### ASSIGNMENT
From the data below, repeat exactly the lines from the line with "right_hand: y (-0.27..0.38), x" to the line with "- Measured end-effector", both included.

### INFORMATION

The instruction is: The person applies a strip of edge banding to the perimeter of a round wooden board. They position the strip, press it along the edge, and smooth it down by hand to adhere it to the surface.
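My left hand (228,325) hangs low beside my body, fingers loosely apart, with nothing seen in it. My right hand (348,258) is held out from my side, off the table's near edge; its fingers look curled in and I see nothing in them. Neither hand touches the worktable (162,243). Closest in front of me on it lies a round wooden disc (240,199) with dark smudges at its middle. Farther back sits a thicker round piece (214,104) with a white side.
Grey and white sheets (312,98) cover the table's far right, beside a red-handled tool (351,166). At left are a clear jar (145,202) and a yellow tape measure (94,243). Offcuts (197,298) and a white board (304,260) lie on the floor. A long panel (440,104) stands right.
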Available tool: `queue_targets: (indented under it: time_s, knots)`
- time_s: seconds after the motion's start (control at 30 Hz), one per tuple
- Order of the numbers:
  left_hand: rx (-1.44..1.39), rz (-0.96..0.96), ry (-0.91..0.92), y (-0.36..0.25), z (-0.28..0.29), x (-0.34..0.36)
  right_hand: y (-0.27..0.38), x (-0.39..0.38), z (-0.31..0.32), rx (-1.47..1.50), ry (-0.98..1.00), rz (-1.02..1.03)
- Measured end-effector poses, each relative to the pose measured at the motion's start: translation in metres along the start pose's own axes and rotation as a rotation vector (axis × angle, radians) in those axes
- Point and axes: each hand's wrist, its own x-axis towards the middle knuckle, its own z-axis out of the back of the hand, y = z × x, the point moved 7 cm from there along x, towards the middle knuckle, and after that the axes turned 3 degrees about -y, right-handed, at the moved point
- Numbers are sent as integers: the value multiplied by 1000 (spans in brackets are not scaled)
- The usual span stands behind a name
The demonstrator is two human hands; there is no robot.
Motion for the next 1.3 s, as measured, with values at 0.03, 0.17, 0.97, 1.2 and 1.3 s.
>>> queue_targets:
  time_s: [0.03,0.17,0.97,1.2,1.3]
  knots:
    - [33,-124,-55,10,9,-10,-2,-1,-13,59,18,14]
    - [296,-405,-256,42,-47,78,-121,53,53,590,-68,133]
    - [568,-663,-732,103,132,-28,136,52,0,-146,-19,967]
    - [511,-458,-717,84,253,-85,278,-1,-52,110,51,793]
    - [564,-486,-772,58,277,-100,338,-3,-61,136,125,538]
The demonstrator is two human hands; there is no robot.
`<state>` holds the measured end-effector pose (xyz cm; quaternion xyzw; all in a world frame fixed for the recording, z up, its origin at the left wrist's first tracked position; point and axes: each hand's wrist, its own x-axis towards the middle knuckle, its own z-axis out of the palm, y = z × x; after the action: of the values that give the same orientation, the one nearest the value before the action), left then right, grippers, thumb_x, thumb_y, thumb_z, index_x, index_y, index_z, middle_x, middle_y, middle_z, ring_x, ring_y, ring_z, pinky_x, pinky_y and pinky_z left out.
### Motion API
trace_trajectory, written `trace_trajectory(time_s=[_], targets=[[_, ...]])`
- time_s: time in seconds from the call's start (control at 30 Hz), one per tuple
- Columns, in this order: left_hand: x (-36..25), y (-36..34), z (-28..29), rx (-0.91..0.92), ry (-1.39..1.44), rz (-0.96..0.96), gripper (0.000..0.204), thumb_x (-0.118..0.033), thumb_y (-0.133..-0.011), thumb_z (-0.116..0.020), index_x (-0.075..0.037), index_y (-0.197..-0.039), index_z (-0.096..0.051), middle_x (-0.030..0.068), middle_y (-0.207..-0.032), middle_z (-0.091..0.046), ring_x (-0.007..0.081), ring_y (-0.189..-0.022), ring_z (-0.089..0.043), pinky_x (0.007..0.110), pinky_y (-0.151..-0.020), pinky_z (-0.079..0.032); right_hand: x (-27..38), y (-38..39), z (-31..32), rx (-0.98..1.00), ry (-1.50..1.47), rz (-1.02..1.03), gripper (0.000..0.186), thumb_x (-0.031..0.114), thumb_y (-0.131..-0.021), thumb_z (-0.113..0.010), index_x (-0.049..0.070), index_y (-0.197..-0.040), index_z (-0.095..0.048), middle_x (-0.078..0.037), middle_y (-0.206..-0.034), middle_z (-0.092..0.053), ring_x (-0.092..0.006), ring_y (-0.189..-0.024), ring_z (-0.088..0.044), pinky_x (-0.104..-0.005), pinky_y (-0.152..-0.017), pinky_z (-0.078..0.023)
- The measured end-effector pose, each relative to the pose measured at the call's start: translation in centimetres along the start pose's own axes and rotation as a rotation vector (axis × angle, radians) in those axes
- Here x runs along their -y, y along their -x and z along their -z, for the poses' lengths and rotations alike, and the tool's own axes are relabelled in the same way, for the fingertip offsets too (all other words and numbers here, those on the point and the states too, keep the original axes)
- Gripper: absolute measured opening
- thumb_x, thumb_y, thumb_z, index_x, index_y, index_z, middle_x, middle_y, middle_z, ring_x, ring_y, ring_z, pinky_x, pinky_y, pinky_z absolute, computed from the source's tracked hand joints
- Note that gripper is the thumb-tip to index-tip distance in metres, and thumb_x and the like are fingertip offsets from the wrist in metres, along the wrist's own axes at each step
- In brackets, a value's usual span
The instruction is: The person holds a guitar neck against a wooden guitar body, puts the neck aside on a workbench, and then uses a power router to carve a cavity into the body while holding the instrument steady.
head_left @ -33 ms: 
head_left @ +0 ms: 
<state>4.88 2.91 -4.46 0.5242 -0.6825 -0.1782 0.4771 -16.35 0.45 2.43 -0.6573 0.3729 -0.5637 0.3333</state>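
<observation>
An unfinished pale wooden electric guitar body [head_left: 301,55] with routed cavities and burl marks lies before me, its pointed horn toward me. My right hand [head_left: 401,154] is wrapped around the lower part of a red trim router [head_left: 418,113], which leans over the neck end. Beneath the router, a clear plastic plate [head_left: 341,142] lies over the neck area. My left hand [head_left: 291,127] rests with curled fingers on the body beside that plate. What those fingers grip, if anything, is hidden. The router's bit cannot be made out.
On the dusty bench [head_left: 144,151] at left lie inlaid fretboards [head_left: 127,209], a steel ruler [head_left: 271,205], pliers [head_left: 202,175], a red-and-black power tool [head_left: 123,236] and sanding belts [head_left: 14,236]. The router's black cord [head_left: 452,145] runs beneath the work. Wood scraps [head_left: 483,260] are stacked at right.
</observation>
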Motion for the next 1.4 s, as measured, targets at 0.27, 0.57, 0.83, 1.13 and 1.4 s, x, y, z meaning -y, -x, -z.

### PROBLEM SOLUTION
  right_hand: y (-0.27..0.38), x (-0.39..0.38), z (-0.31..0.32), rx (-1.47..1.50), ry (-0.98..1.00), rz (-1.02..1.03)
- Measured end-effector poses, each relative to the pose measured at the motion's start: translation in metres along the start pose's own axes and rotation as a rotation vector (axis × angle, radians) in those axes

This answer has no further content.